## [Assignment]
Apart from the pictures, which must be omitted, restate the data exactly.

Segment Open

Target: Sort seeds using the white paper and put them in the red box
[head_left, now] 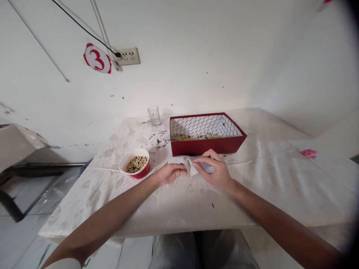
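Note:
A thin white sheet [192,170], like paper or cloth, is held between my two hands in front of the red box [207,145]. My left hand [171,172] has its fingers closed on the left side of the sheet. With thumb and fingertips, my right hand [214,170] pinches it near the middle. The box has a patterned white lining and holds pale and dark beads. To the left stands a red and white paper bowl [144,171] with similar beads in it.
A clear glass [154,115] stands near the wall. Dark bits [157,141] are scattered between glass and box. A pink flower [308,153] lies at the right of the cloth-covered table [174,209]. A power socket [129,56] is on the wall.

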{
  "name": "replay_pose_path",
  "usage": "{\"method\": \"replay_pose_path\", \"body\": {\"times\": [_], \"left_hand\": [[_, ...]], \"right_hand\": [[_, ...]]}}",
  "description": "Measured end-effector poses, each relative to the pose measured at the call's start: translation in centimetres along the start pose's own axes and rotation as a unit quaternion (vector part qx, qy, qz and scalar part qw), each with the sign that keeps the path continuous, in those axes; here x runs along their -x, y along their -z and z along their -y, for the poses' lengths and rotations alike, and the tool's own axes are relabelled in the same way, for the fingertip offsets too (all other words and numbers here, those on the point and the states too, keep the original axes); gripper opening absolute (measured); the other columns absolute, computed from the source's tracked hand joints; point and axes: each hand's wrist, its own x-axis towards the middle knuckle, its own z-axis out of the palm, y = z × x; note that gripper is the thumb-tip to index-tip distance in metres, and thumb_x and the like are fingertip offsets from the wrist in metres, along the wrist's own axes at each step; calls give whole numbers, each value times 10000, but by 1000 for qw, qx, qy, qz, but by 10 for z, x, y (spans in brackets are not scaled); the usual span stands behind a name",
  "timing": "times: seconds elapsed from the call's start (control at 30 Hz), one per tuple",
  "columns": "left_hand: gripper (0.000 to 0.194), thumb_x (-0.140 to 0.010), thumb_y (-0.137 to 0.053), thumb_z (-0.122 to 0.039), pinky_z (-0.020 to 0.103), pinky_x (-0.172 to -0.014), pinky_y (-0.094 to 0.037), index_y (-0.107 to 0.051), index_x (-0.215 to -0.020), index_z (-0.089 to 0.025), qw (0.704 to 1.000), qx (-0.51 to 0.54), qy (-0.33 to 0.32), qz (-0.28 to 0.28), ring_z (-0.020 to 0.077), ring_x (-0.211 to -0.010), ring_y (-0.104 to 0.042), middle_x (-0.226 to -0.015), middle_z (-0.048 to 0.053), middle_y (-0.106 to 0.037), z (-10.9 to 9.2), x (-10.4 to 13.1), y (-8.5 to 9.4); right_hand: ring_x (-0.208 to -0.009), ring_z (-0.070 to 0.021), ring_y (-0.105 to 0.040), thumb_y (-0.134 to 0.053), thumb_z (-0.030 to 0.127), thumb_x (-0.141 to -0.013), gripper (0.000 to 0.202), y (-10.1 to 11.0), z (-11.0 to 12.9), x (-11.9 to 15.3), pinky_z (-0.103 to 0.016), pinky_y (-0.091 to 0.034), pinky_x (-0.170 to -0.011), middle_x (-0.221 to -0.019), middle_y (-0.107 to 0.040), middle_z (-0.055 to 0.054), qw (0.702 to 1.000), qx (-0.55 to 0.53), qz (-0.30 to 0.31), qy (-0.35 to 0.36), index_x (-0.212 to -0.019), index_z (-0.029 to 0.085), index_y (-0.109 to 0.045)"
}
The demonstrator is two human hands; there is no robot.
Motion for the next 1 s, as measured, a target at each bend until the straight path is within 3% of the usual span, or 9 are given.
{"method": "replay_pose_path", "body": {"times": [0.23,0.47,0.67,1.0], "left_hand": [[269,-692,-906,-241,321,-946,-534,-771,-904,-144,1000,-11,0,-10,189,-973,-706,-981,70,-752,0,1,3],[320,-674,-938,-332,318,-893,-515,-781,-878,-141,999,-42,11,-15,161,-889,-679,-919,54,-747,3,1,5],[352,-680,-924,-428,314,-809,-492,-766,-812,-142,997,-72,28,31,148,-810,-653,-841,32,-704,0,2,3],[353,-649,-947,-310,346,-838,-514,-782,-910,-140,998,-45,-29,-14,204,-901,-680,-912,77,-752,2,5,-6]], "right_hand": [[-810,-193,-608,-719,226,-897,151,3,1,1,-383,-551,-715,-917,-581,-31,1000,5,14,12,-1025,300,-750],[-812,-183,-587,-720,199,-893,144,0,-1,1,-360,-520,-699,-909,-545,-29,999,6,35,39,-1010,277,-747],[-796,-170,-572,-735,180,-892,167,-1,-4,1,-343,-506,-679,-905,-538,-25,998,0,27,60,-1025,278,-760],[-820,-185,-589,-749,152,-871,197,-2,-8,2,-352,-504,-692,-917,-575,-35,998,0,29,63,-1027,272,-762]]}}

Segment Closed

## [Your response]
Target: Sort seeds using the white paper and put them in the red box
[head_left, now] 
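Note:
A thin white sheet [192,170], like paper or cloth, is held between my two hands in front of the red box [207,145]. My left hand [171,172] has its fingers closed on the left side of the sheet. With thumb and fingertips, my right hand [214,170] pinches it near the middle. The box has a patterned white lining and holds pale and dark beads. To the left stands a red and white paper bowl [144,171] with similar beads in it.
A clear glass [154,115] stands near the wall. Dark bits [157,141] are scattered between glass and box. A pink flower [308,153] lies at the right of the cloth-covered table [174,209]. A power socket [129,56] is on the wall.
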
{
  "name": "replay_pose_path",
  "usage": "{\"method\": \"replay_pose_path\", \"body\": {\"times\": [_], \"left_hand\": [[_, ...]], \"right_hand\": [[_, ...]]}}",
  "description": "Measured end-effector poses, each relative to the pose measured at the call's start: translation in centimetres along the start pose's own axes and rotation as a unit quaternion (vector part qx, qy, qz and scalar part qw), each with the sign that keeps the path continuous, in those axes; here x runs along their -x, y along their -z and z along their -y, for the poses' lengths and rotations alike, and the tool's own axes are relabelled in the same way, for the fingertip offsets too (all other words and numbers here, those on the point and the states too, keep the original axes); gripper opening absolute (measured); the other columns absolute, computed from the source's tracked hand joints; point and axes: each hand's wrist, its own x-axis towards the middle knuckle, its own z-axis out of the palm, y = z × x; note that gripper is the thumb-tip to index-tip distance in metres, and thumb_x and the like are fingertip offsets from the wrist in metres, along the wrist's own axes at each step; calls give whole numbers, each value times 10000, but by 1000 for qw, qx, qy, qz, but by 10 for z, x, y (spans in brackets are not scaled); the usual span stands behind a name",
  "timing": "times: seconds elapsed from the call's start (control at 30 Hz), one per tuple",
  "columns": "left_hand: gripper (0.000 to 0.194), thumb_x (-0.140 to 0.010), thumb_y (-0.137 to 0.053), thumb_z (-0.122 to 0.039), pinky_z (-0.020 to 0.103), pinky_x (-0.172 to -0.014), pinky_y (-0.094 to 0.037), index_y (-0.107 to 0.051), index_x (-0.215 to -0.020), index_z (-0.089 to 0.025), qw (0.704 to 1.000), qx (-0.51 to 0.54), qy (-0.33 to 0.32), qz (-0.28 to 0.28), ring_z (-0.020 to 0.077), ring_x (-0.211 to -0.010), ring_y (-0.104 to 0.042), middle_x (-0.226 to -0.015), middle_z (-0.048 to 0.053), middle_y (-0.106 to 0.037), z (-10.9 to 9.2), x (-10.4 to 13.1), y (-8.5 to 9.4); right_hand: ring_x (-0.208 to -0.009), ring_z (-0.070 to 0.021), ring_y (-0.105 to 0.040), thumb_y (-0.134 to 0.053), thumb_z (-0.030 to 0.127), thumb_x (-0.141 to -0.013), gripper (0.000 to 0.202), y (-10.1 to 11.0), z (-11.0 to 12.9), x (-11.9 to 15.3), pinky_z (-0.103 to 0.016), pinky_y (-0.091 to 0.034), pinky_x (-0.170 to -0.011), middle_x (-0.221 to -0.019), middle_y (-0.107 to 0.040), middle_z (-0.055 to 0.054), qw (0.702 to 1.000), qx (-0.55 to 0.53), qz (-0.30 to 0.31), qy (-0.35 to 0.36), index_x (-0.212 to -0.019), index_z (-0.029 to 0.085), index_y (-0.109 to 0.045)"
}
The demonstrator is two human hands; there is no robot.
Motion for the next 1 s, as measured, a target at each bend until the straight path is within 3% of the usual span, or 9 are given.
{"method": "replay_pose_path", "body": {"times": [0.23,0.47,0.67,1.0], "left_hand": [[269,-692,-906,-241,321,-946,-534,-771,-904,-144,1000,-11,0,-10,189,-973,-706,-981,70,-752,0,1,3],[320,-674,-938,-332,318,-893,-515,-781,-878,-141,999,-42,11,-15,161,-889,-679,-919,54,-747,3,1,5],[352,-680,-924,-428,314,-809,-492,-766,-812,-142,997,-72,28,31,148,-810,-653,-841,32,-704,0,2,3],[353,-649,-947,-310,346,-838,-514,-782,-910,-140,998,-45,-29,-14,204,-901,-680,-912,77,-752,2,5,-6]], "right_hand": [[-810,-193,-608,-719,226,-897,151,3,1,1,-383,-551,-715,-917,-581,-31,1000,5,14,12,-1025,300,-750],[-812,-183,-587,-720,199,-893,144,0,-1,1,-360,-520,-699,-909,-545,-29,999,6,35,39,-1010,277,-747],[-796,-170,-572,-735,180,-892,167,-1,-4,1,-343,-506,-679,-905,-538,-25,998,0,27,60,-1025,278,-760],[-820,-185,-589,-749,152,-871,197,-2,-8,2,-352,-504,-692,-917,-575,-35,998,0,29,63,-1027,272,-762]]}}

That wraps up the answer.